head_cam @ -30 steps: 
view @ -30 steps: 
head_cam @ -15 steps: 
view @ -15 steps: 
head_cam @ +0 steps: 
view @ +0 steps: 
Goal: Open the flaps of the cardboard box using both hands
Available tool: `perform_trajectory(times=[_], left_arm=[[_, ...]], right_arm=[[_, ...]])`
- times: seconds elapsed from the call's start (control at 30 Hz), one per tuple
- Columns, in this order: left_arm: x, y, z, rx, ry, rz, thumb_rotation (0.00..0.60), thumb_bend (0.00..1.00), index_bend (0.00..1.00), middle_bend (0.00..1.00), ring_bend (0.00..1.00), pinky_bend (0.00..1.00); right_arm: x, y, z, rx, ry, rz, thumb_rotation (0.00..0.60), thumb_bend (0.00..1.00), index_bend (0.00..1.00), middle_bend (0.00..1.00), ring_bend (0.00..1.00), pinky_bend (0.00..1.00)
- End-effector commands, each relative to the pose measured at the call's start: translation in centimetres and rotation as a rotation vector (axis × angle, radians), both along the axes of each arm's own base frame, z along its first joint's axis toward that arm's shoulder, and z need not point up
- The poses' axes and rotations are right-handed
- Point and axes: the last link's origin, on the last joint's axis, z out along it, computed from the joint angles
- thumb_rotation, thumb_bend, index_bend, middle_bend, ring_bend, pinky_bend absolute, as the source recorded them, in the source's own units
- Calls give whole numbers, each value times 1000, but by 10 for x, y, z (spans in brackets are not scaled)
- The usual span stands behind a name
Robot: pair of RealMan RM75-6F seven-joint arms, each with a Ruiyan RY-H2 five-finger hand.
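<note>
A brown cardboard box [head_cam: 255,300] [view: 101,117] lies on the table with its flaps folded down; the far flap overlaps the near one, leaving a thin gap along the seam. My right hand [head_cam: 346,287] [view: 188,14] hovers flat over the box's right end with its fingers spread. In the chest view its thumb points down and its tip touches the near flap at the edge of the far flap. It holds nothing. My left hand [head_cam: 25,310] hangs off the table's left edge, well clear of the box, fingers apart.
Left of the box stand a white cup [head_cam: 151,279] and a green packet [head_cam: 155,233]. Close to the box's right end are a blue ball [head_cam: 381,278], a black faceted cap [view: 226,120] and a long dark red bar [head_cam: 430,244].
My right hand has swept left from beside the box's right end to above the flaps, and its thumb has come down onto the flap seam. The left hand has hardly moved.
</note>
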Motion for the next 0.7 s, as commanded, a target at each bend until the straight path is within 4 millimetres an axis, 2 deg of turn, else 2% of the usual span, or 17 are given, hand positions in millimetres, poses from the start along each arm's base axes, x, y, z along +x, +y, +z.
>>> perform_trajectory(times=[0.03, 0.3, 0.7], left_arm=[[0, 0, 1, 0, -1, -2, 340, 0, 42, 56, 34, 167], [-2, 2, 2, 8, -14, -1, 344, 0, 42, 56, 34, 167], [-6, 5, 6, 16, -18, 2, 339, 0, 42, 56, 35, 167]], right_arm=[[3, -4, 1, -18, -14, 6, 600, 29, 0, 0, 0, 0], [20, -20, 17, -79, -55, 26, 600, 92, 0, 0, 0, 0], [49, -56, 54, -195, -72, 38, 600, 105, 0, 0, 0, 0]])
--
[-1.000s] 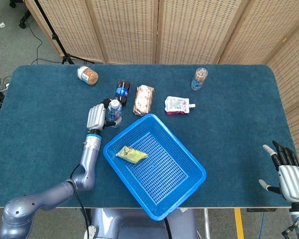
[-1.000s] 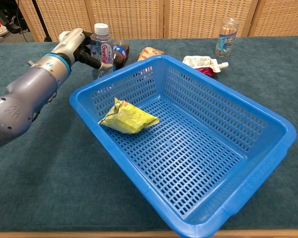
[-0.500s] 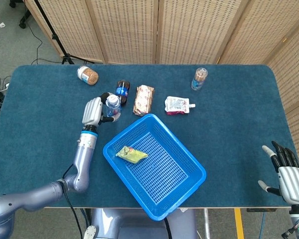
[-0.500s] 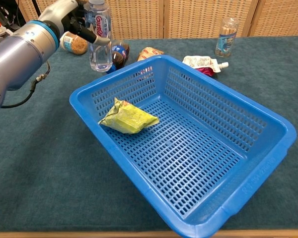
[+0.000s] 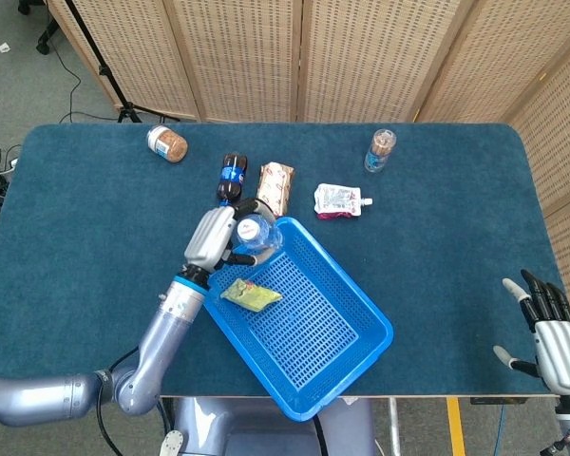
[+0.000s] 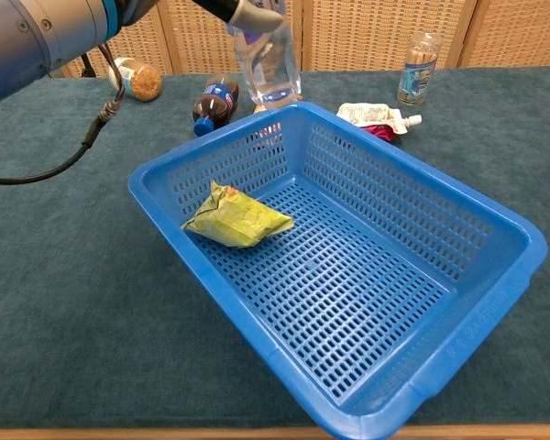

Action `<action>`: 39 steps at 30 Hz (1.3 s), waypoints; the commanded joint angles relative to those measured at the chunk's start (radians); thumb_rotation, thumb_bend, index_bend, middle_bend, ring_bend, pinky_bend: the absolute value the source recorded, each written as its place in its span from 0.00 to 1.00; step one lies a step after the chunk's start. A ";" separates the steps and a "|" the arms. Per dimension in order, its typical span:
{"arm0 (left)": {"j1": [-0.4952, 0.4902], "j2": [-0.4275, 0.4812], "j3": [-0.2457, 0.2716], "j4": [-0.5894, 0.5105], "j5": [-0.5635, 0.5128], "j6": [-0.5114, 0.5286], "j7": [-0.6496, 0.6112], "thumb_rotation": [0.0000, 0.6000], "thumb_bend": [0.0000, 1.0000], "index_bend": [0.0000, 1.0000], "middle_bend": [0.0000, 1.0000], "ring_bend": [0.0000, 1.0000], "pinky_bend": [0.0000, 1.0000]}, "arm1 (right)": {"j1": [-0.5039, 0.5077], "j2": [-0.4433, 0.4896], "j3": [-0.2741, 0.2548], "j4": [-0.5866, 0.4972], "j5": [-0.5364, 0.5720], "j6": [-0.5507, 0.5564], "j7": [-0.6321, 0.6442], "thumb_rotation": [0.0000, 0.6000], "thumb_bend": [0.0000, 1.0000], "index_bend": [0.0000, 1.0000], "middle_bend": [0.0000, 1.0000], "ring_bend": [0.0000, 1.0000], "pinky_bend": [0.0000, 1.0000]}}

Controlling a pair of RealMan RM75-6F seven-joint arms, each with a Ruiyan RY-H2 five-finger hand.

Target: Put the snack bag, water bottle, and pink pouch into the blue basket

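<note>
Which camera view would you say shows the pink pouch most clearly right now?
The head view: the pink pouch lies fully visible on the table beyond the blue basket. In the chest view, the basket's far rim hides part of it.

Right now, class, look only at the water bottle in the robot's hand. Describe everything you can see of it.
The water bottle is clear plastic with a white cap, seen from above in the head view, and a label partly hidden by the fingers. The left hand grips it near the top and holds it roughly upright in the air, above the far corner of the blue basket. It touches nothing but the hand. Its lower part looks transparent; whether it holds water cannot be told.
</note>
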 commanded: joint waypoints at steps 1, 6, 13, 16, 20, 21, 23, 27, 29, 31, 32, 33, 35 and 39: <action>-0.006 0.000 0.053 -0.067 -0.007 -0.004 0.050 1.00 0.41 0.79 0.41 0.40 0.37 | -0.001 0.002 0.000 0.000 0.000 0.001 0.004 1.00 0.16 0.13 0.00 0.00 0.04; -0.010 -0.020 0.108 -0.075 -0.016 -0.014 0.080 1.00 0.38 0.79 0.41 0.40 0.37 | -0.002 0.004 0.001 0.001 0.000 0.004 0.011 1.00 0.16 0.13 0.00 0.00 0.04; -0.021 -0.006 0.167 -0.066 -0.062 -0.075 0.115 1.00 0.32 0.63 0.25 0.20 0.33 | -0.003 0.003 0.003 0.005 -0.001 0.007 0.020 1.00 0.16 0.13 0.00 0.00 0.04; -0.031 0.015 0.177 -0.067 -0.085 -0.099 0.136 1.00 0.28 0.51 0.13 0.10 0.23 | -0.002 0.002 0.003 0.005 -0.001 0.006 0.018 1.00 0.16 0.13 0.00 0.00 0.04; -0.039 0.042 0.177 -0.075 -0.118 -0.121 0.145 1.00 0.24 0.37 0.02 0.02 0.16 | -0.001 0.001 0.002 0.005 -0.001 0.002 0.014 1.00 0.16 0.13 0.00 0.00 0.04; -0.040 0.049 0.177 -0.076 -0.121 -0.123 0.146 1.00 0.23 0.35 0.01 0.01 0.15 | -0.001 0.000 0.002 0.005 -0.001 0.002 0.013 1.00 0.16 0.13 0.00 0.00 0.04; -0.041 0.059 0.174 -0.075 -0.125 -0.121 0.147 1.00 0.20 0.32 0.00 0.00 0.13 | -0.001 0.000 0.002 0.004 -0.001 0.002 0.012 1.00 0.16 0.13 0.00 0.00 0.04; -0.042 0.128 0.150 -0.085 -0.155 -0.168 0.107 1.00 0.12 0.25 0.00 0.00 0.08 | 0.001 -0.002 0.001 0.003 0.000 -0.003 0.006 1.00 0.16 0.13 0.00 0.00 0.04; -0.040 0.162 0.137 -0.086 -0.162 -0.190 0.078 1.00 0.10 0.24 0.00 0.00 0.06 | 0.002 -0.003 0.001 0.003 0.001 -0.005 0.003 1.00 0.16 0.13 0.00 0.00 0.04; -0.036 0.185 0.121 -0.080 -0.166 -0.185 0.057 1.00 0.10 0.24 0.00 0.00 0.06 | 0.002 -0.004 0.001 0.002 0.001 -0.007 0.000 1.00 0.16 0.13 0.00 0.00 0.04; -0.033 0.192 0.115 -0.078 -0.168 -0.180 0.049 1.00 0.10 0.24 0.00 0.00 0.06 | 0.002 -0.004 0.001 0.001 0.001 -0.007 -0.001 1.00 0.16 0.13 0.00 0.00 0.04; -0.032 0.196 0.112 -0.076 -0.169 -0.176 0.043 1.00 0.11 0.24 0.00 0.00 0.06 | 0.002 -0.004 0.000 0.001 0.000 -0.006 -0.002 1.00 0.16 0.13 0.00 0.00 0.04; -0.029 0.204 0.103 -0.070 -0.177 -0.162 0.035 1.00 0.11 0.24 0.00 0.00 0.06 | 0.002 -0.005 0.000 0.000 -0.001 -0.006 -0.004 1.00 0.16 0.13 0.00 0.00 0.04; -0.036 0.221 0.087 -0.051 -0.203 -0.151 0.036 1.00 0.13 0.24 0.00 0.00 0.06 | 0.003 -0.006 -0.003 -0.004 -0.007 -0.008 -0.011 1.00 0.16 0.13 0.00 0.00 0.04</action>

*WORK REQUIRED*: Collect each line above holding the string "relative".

*TASK SOLUTION*:
- End-effector commands, each relative to the pose measured at the call's start: translation in centimetres and rotation as a rotation vector (axis × angle, radians), both along the axes of each arm's own base frame, z along its first joint's axis toward that arm's shoulder, and z need not point up
Action `<action>`: 39 steps at 30 Hz (1.3 s), waypoints; the commanded joint angles relative to those measured at the chunk's start (radians); thumb_rotation, thumb_bend, index_bend, middle_bend, ring_bend, pinky_bend: the absolute value the source recorded, each written as its place in its span from 0.00 to 1.00; step one lies a step after the chunk's start. A ";" separates the steps and a "|" the arms. Per dimension in order, its typical span:

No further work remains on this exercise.